Maximizing impact of healthcare dollars for employers
Published 9:00 am Friday, November 13, 2020
By Jack Bernard
Bernard is a retired corporate executive.
Per capita medical costs in the USA far exceed those of other developed nations (OECD). Yet, our morbidity rates and mortality rates are higher, as shown by the recent pandemic. Our current diverse, uncoordinated, system of healthcare financing and delivery is just not very effective versus Europe and others.
Modern Healthcare, a highly respected industry magazine, had a column regarding a leading Virginia multi-hospital system (Inova) reducing “low value care” (i.e. care that produces relatively little versus the money spent). As someone who worked closely with Inova regarding supply chain, I’m not surprised to see them employing “Best Practice” techniques.
“Best Practices” is a relatively new business term, but the concept has been with us for many decades.
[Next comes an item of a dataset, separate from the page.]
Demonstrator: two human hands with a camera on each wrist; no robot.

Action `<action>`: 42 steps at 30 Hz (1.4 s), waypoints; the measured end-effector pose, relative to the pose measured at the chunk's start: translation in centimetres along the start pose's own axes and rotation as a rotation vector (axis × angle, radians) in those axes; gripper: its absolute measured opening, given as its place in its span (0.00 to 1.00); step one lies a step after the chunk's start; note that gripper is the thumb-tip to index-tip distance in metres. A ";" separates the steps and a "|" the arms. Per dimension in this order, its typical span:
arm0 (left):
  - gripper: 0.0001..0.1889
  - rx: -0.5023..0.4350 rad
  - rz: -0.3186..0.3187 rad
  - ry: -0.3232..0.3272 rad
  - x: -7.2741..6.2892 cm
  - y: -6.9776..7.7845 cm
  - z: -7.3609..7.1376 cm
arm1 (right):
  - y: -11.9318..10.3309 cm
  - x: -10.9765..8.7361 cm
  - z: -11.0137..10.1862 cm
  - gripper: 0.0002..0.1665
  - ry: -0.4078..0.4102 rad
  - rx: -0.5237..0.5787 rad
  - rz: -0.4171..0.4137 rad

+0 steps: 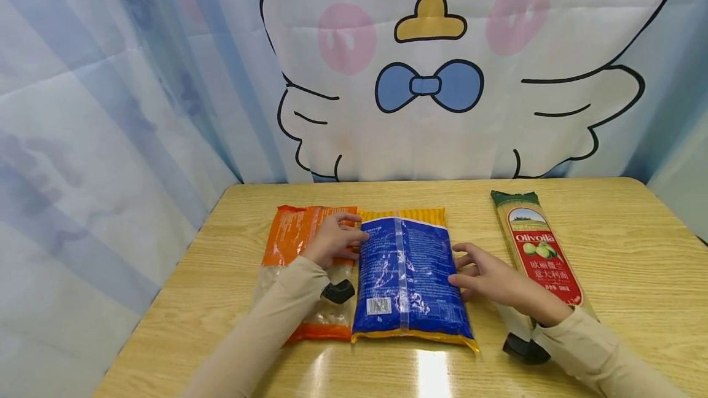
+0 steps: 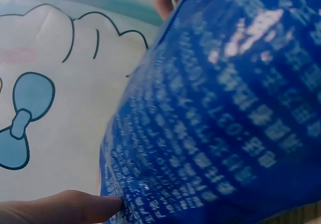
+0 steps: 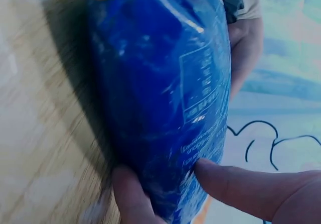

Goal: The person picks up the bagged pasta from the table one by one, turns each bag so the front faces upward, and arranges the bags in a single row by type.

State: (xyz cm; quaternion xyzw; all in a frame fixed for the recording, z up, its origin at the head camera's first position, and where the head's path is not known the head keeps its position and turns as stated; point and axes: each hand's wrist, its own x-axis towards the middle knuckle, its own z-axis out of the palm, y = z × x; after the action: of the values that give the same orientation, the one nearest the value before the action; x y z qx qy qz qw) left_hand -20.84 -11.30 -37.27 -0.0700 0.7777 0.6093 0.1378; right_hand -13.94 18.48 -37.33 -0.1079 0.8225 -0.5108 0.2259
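Note:
A blue plastic food bag with yellow ends (image 1: 423, 263) lies on the table, its printed back with a barcode facing up. At its left edge, my left hand (image 1: 334, 239) grips the bag, and in the left wrist view the thumb (image 2: 70, 207) presses on the printed film. My right hand (image 1: 492, 278) holds the right edge; the right wrist view shows its thumb (image 3: 235, 186) on the printed face and a finger (image 3: 131, 194) against the side near the table. Under my left forearm is an orange bag with a clear window (image 1: 293, 235), partly hidden.
To the right, a pack of Olivoilà pasta (image 1: 544, 250) lies slanted, its lower end behind my right wrist. The wooden table (image 1: 625, 232) meets a cartoon-printed curtain (image 1: 431, 140) at its far edge. Black wrist devices (image 1: 525, 349) sit on both wrists.

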 end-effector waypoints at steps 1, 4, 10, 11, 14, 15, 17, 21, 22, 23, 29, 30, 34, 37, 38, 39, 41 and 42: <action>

I worked my way through school in Atlanta as a bank industrial engineer and after graduation was an industrial consultant before moving into healthcare. When I would go into a textile mill, garment factory or mass food processing operation in the South, I would look for who was utilizing the best approach to achieve maximum productivity or come up with something on my own as a last resort. Then management would mandate that process be used throughout the operation, cutting costs and improving outcomes.
The real question is “why aren’t these techniques employed in all hospitals?” I believe there are two factors.
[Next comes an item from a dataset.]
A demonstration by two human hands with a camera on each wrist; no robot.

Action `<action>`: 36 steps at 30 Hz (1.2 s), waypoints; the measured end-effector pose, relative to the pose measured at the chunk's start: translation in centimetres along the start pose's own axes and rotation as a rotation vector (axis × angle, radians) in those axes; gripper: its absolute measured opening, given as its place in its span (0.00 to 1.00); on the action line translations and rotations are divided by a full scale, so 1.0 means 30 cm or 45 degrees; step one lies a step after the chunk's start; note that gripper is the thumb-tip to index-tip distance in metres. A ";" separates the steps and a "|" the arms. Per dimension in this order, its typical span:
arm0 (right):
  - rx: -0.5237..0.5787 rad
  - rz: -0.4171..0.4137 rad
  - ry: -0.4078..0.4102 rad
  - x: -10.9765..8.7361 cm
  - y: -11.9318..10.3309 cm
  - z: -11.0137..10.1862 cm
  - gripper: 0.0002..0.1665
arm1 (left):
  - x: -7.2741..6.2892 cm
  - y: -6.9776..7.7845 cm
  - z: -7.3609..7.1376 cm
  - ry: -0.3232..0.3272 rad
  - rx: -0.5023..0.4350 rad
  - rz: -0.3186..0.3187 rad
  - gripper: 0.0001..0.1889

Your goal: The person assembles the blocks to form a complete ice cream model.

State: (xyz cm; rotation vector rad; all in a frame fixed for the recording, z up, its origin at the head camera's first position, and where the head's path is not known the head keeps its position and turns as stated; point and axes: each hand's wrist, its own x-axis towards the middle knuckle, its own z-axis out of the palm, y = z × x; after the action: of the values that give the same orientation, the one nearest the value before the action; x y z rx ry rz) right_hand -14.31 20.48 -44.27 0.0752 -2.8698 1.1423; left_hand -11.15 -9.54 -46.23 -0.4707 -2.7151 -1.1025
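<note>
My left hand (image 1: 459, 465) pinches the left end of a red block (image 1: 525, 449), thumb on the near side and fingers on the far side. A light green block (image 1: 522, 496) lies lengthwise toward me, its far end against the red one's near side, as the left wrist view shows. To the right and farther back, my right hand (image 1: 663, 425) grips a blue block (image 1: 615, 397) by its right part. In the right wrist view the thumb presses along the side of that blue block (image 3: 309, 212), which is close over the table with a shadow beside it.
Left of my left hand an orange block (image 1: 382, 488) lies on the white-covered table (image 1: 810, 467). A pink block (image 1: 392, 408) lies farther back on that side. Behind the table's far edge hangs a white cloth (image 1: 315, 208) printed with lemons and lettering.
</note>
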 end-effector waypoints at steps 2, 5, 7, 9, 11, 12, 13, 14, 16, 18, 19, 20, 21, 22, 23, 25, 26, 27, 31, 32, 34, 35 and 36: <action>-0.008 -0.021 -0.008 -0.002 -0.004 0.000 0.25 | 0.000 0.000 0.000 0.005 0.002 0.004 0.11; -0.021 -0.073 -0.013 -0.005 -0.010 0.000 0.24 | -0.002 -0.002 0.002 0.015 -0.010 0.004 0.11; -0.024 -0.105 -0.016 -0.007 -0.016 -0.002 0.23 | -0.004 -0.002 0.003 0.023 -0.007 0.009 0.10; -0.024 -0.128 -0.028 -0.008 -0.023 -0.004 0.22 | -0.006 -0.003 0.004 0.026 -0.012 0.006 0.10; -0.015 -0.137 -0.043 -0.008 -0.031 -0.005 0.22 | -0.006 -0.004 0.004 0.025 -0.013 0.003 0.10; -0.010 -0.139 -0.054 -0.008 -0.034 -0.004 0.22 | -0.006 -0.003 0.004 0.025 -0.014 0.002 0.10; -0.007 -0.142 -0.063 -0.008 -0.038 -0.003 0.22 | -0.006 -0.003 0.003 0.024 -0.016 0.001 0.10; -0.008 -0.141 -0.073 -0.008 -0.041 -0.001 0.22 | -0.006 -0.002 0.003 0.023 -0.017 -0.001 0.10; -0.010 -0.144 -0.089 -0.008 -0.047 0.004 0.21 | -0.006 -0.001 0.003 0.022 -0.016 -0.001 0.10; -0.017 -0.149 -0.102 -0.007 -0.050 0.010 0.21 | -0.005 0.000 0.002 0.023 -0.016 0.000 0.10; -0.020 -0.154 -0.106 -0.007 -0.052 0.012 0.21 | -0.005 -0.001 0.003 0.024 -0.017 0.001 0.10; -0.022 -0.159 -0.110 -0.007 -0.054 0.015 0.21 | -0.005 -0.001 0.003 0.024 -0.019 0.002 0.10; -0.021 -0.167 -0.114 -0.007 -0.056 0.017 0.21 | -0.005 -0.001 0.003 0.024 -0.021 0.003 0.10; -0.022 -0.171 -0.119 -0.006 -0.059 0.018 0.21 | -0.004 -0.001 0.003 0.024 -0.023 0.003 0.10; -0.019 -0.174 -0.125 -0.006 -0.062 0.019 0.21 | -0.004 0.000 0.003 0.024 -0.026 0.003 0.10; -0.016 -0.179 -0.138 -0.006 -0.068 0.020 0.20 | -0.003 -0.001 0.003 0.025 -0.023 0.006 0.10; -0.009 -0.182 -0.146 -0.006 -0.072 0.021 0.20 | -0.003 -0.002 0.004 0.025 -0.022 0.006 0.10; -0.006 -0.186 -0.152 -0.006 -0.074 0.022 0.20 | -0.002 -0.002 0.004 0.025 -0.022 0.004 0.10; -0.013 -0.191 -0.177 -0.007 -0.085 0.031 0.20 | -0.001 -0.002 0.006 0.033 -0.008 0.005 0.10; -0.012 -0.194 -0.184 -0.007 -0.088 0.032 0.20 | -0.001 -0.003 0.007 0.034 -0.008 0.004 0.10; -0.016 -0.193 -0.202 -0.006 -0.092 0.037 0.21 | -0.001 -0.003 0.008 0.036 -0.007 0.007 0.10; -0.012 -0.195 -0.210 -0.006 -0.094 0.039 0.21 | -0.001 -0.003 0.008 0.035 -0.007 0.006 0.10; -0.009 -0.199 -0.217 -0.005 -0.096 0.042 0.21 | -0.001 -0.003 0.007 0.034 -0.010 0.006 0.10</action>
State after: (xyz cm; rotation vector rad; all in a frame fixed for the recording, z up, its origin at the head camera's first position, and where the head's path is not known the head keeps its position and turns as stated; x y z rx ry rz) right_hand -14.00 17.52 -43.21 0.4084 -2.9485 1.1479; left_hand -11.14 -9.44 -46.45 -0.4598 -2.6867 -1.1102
First, there’s the history of healthcare reimbursement in the USA. When I first got into healthcare in the ’70s as Director of Health Planning for Georgia, hospitals were cost plus operations, similar to the way that inefficient defense contractors still are today. Providers were simply incentivized to spend. The more you spend, the more you make.
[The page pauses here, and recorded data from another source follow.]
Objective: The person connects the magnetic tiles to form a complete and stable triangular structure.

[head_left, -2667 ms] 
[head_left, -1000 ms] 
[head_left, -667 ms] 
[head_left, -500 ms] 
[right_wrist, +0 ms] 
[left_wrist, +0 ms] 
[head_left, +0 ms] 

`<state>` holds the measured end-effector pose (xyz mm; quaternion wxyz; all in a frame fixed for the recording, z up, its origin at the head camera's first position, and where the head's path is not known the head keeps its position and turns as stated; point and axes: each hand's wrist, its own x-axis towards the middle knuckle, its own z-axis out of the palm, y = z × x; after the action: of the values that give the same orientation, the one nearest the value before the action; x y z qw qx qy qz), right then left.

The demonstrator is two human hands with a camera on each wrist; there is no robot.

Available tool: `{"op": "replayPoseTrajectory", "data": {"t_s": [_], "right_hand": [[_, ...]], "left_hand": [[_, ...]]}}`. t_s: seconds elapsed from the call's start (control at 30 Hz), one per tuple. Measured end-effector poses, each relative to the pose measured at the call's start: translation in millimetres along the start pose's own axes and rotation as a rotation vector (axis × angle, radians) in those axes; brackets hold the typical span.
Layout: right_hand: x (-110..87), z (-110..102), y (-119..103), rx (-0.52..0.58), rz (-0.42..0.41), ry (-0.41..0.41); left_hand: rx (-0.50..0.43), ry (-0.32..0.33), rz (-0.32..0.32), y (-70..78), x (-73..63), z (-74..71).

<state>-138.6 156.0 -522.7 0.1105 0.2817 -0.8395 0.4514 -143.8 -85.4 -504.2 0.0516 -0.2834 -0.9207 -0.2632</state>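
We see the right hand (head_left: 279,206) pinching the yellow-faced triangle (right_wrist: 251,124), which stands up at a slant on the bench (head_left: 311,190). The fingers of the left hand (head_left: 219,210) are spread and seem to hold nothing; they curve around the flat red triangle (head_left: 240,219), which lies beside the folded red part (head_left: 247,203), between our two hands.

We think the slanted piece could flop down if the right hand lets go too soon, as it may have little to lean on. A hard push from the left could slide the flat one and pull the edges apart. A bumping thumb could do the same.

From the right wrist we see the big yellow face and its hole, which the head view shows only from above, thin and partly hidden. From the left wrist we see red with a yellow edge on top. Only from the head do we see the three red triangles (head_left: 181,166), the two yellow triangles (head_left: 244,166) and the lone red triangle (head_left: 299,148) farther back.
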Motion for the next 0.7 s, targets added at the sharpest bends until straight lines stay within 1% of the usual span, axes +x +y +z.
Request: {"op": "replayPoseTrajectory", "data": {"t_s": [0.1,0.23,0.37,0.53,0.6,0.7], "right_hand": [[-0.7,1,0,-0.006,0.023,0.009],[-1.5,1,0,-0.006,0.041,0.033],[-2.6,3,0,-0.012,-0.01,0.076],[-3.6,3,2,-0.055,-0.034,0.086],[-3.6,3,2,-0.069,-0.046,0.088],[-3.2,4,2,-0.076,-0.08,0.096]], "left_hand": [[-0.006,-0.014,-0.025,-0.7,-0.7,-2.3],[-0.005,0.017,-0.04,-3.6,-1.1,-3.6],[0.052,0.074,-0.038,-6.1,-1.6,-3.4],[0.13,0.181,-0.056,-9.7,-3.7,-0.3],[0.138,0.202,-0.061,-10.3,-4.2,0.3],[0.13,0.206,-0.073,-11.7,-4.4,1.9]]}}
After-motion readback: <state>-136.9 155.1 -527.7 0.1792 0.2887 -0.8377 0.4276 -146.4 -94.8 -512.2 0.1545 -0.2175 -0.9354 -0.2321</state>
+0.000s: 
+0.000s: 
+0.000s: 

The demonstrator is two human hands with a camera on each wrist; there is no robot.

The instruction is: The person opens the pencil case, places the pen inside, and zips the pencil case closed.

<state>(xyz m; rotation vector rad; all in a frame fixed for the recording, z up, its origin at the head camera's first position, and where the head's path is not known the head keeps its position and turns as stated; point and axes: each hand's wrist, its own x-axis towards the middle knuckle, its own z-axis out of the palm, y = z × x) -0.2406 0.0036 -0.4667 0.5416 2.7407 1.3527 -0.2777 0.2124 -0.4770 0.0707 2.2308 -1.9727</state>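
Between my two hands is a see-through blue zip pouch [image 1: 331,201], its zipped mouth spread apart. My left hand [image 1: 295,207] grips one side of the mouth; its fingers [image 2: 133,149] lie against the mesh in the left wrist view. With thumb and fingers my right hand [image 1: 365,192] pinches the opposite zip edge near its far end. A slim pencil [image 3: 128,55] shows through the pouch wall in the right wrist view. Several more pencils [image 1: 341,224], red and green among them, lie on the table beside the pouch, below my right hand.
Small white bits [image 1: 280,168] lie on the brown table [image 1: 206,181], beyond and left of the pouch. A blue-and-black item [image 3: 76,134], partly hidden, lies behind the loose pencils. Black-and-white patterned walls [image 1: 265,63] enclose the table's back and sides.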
It has taken many decades to break that thought pattern and it is still not completely gone from the healthcare scene. Some less ethical providers (hospitals and physicians) will still provide any service that the insurance carrier will cover, effective or not, so long as they make money doing it. Occasionally, one of the extreme cases will make the news. But many others are never identified or caught.
Further, it’s a lot easier to standardize an industrial process than a healthcare treatment given to a patient. Back in the 90s when Bill Clinton proposed his health reform plan, I gave a speech to a very large national association of orthopedists. When I mentioned standardization, they rightly brought up the fact that people react differently to the same treatment plan. And, when it comes to back pain, a frequent ailment, patients certainly do respond in unique ways. Many dedicated physicians want to go the extra mile when they have a patient who is ill, even if the odds are against the procedure working.
In one form or another, similar cost/benefit analysis has been around for many decades in industry. The bottom line is that healthcare planning and best practices are not easy, as can be seen by the USA’s recent COVID-19 pandemic response. But that doesn’t mean that we should stop trying.